**WHAT NEEDS TO BE DONE**
Down to the last line, set down the listing below exactly, apart from its pictures.

**DATASET CONTENT**
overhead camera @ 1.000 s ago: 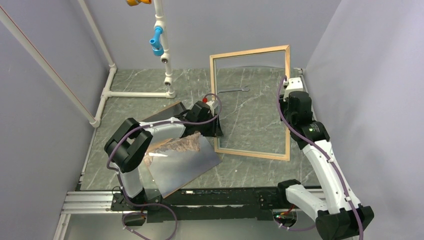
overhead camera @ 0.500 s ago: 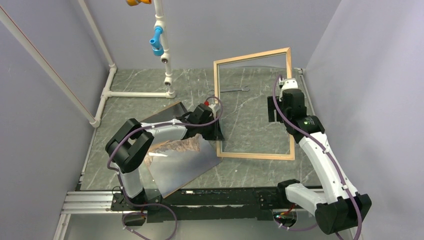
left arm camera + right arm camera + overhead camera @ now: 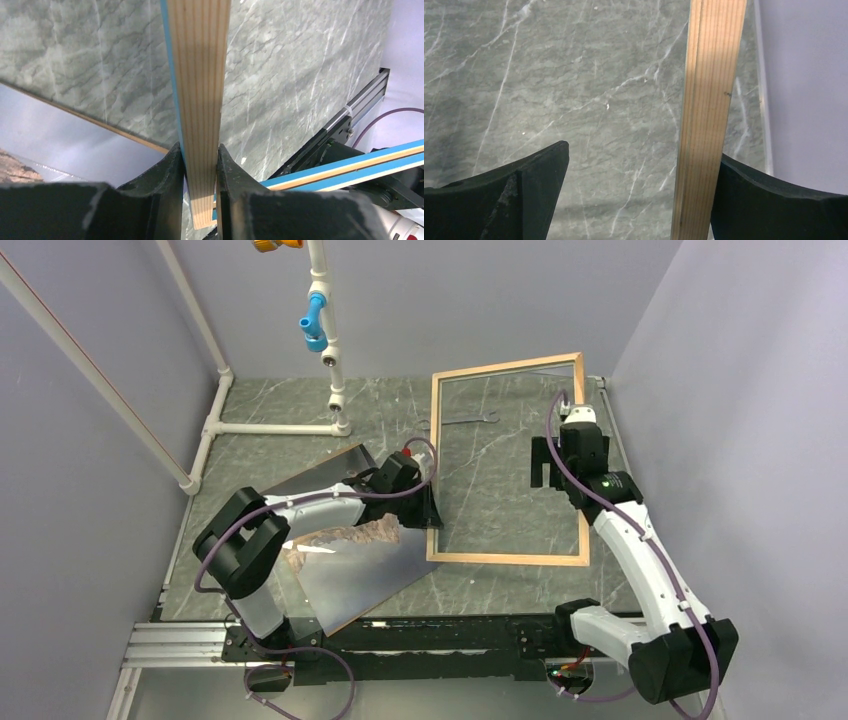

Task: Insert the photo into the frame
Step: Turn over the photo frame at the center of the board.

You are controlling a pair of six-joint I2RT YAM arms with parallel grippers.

**REPLY**
overhead camera @ 1.000 s ago: 
overhead camera @ 0.500 s ago: 
left arm camera + right arm camera + overhead camera @ now: 

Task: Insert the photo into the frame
Step: Turn over the photo frame at the center of the board.

You are controlling a pair of six-joint I2RT YAM arms with parallel grippers.

No additional work remains on the exercise.